• **Required action**
Down to the last line, print the material below verbatim.
==============================
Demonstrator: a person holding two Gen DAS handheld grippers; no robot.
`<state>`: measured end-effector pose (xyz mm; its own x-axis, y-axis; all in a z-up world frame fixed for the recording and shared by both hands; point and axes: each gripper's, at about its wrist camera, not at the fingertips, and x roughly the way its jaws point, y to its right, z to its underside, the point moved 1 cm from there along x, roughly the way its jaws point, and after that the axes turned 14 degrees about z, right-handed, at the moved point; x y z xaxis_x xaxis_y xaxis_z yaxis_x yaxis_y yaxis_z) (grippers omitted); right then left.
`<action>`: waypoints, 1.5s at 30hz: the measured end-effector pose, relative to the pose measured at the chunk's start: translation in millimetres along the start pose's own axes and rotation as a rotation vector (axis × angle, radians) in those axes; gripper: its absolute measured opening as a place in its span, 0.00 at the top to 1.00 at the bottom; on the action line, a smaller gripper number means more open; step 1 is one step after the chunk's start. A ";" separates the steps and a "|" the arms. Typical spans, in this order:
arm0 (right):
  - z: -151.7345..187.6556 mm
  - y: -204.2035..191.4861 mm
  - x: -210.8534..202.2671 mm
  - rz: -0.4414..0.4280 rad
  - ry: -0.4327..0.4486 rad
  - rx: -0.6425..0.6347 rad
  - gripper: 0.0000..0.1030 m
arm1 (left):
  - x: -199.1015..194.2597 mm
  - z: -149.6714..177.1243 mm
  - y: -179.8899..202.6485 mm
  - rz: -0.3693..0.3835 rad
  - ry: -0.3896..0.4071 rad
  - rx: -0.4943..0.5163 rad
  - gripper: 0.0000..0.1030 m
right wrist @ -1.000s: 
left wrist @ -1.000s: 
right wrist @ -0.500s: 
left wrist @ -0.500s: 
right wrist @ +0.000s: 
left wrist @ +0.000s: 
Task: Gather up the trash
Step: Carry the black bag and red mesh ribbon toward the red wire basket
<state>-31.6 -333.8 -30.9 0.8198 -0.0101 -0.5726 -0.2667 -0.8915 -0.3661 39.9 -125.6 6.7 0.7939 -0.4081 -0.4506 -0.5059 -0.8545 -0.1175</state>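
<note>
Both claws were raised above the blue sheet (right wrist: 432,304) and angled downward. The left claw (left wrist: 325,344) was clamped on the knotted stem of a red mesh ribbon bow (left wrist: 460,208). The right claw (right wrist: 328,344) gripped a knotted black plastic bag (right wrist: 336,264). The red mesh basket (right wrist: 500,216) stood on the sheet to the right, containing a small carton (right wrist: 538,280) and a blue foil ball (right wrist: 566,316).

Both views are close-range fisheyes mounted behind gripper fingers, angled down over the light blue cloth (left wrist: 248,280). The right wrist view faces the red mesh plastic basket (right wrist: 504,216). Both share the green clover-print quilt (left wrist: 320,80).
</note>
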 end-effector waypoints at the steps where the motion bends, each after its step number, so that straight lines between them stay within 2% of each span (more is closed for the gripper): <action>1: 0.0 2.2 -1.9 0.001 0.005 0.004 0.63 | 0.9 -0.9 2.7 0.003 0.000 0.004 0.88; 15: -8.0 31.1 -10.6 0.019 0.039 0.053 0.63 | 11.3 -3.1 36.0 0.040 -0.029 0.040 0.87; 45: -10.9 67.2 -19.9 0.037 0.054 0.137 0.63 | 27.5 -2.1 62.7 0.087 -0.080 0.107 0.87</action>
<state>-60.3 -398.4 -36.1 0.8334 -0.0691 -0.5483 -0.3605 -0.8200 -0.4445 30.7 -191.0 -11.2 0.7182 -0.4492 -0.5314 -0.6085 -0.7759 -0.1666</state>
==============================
• **Output for this exercise**
Demonstrator: a person holding two Gen DAS handheld grippers; no robot.
`<state>`: measured end-effector pose (xyz mm; its own x-axis, y-axis; all in a z-up world frame fixed for the recording and shared by both hands; point and axes: each gripper's, at about its wrist camera, not at the fingertips, and x roughly the way its jaws point, y to its right, z to its underside, the point moved 1 cm from there along x, roughly the way its jaws point, and after that the axes turned 14 degrees about z, right-handed, at the moved point; x y z xaxis_x xaxis_y xaxis_z yaxis_x yaxis_y yaxis_z) (grippers omitted); right then left.
`<action>`: waypoints, 1.5s at 30hz: the measured end-effector pose, relative to the pose measured at the chunk's start: translation in millimetres along the start pose's own axes and rotation as a rotation vector (axis × angle, radians) in those axes; gripper: its absolute measured opening as a place in its span, 0.00 at the top to 1.00 at the bottom; on the action line, a smaller gripper number means more open; step 1 is one step after the chunk's start. A ";" separates the steps and a "|" the arms. Typical spans, in this order:
arm0 (right):
  - z: -151.7345..187.6556 mm
  - y: -204.2035..191.4861 mm
  - x: -210.8534..202.2671 mm
  - rz: -0.4414..0.4280 rad
  - ry: -0.4327..0.4486 rad
  - rx: -0.6425..0.6347 rad
  - gripper: 0.0000..0.1030 m
arm1 (left):
  - x: -199.1015..194.2597 mm
  - z: -149.6714..177.1243 mm
  - y: -179.8899..202.6485 mm
  - rz: -0.3693..0.3835 rad
  - ry: -0.3896..0.4071 rad
  - rx: -0.4943..0.5163 rad
  - gripper: 0.0000..0.1030 m
right wrist @ -1.000s: 
left wrist @ -1.000s: 
right wrist @ -0.500s: 
left wrist @ -0.500s: 
right wrist @ +0.000s: 
left wrist @ +0.000s: 
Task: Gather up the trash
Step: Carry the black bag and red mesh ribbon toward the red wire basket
<state>-31.6 -333.8 -30.9 0.8198 -0.0101 -0.5726 -0.2667 -0.8915 -0.3661 39.9 -125.6 6.7 0.7939 -0.4081 -0.4506 -0.5059 -0.8545 -0.1175</state>
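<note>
Both claws were raised above the blue sheet (right wrist: 432,304) and angled downward. The left claw (left wrist: 325,344) was clamped on the knotted stem of a red mesh ribbon bow (left wrist: 460,208). The right claw (right wrist: 328,344) gripped a knotted black plastic bag (right wrist: 336,264). The red mesh basket (right wrist: 500,216) stood on the sheet to the right, containing a small carton (right wrist: 538,280) and a blue foil ball (right wrist: 566,316).

Both views are close-range fisheyes mounted behind gripper fingers, angled down over the light blue cloth (left wrist: 248,280). The right wrist view faces the red mesh plastic basket (right wrist: 504,216). Both share the green clover-print quilt (left wrist: 320,80).
</note>
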 end-effector waypoints at the steps where the motion bends, each after its step number, so that straight lines between them stay within 2% of each span (more is closed for the gripper): <action>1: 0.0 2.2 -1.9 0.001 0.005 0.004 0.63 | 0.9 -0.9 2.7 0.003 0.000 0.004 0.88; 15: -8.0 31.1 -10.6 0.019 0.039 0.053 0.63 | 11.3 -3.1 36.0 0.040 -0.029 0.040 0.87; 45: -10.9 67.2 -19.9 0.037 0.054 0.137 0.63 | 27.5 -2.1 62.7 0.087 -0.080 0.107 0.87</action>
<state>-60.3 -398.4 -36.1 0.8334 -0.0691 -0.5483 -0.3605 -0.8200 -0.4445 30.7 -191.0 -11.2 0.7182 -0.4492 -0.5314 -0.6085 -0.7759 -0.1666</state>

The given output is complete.